What you should do: Make an exact copy of all the records.

Records for the task:
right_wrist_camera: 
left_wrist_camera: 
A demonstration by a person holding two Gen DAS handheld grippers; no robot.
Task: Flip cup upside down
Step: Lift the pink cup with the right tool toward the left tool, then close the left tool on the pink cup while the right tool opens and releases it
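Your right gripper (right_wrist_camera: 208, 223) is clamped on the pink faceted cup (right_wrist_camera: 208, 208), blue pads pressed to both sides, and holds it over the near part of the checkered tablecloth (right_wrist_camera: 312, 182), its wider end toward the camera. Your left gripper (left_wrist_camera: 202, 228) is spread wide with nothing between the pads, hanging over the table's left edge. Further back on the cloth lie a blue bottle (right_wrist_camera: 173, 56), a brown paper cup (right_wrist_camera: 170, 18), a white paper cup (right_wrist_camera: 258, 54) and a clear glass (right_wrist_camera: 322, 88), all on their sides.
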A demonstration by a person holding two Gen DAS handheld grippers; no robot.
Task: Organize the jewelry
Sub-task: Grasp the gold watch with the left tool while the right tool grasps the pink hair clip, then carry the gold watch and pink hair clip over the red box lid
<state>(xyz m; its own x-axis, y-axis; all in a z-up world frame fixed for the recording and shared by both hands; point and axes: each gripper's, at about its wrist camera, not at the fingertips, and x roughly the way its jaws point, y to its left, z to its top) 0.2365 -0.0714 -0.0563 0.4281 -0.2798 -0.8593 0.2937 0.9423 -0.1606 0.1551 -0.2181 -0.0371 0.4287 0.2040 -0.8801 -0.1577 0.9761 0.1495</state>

Solution for this task:
right_wrist_camera: 
left_wrist_camera: 
A demonstration by a person holding two Gen DAS handheld grippers; no robot.
Task: Flip cup upside down
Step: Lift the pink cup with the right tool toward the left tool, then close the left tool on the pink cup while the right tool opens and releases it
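Your right gripper (right_wrist_camera: 208, 223) is clamped on the pink faceted cup (right_wrist_camera: 208, 208), blue pads pressed to both sides, and holds it over the near part of the checkered tablecloth (right_wrist_camera: 312, 182), its wider end toward the camera. Your left gripper (left_wrist_camera: 202, 228) is spread wide with nothing between the pads, hanging over the table's left edge. Further back on the cloth lie a blue bottle (right_wrist_camera: 173, 56), a brown paper cup (right_wrist_camera: 170, 18), a white paper cup (right_wrist_camera: 258, 54) and a clear glass (right_wrist_camera: 322, 88), all on their sides.
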A demonstration by a person holding two Gen DAS handheld grippers; no robot.
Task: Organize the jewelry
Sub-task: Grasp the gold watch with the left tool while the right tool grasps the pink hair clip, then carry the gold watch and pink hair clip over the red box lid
<state>(xyz m; its own x-axis, y-axis; all in a z-up world frame fixed for the recording and shared by both hands; point and axes: each gripper's, at about its wrist camera, not at the fingertips, and x roughly the way its jaws point, y to its left, z to its top) 0.2365 -0.0714 -0.0563 0.4281 -0.2798 -0.8593 0.2937 0.9423 -0.1606 0.1551 -0.2181 -0.0371 0.4287 0.2040 -0.8801 -0.1577 0.9761 0.1495</state>

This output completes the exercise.